DATA SEGMENT START

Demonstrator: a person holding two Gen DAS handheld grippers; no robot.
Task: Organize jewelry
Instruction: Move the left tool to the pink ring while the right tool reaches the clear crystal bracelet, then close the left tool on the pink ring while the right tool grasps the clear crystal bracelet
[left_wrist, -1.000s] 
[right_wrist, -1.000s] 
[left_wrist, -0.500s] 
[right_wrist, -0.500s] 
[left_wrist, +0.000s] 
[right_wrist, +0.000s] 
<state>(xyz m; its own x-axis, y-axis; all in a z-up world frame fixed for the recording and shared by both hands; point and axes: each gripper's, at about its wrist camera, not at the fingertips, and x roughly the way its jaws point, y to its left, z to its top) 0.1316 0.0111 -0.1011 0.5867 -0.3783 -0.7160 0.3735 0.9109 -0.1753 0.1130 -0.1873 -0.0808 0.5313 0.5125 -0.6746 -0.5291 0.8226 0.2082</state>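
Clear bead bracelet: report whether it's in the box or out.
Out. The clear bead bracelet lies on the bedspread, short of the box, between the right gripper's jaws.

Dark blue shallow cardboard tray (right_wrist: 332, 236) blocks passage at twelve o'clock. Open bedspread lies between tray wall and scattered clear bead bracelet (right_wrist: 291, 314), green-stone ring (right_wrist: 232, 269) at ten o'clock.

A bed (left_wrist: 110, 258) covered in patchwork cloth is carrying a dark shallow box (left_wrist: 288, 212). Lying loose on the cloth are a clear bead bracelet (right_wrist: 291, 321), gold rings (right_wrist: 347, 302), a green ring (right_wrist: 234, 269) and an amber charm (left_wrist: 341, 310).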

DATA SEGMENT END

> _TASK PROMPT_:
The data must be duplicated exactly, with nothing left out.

> _OUTPUT FOR THIS TASK_:
Demonstrator: a person holding two Gen DAS handheld grippers; no robot.
Task: Organize jewelry
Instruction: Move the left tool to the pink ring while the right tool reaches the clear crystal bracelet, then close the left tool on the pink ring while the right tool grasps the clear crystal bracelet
[left_wrist, -1.000s] 
[right_wrist, -1.000s] 
[left_wrist, -0.500s] 
[right_wrist, -0.500s] 
[left_wrist, +0.000s] 
[right_wrist, +0.000s] 
<state>(xyz m; its own x-axis, y-axis; all in a z-up world frame fixed for the recording and shared by both hands; point and axes: each gripper's, at about its wrist camera, not at the fingertips, and x roughly the way its jaws point, y to its left, z to its top) 0.1316 0.0111 -0.1011 0.5867 -0.3783 -0.7160 0.3735 0.9109 -0.1753 0.1130 -0.1873 -0.0808 0.5313 0.5125 -0.6746 -0.5291 0.8226 0.2082</state>
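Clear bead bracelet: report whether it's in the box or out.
Out. The clear bead bracelet lies on the bedspread, short of the box, between the right gripper's jaws.

Dark blue shallow cardboard tray (right_wrist: 332, 236) blocks passage at twelve o'clock. Open bedspread lies between tray wall and scattered clear bead bracelet (right_wrist: 291, 314), green-stone ring (right_wrist: 232, 269) at ten o'clock.

A bed (left_wrist: 110, 258) covered in patchwork cloth is carrying a dark shallow box (left_wrist: 288, 212). Lying loose on the cloth are a clear bead bracelet (right_wrist: 291, 321), gold rings (right_wrist: 347, 302), a green ring (right_wrist: 234, 269) and an amber charm (left_wrist: 341, 310).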

Besides this answer, the exercise requires nothing else.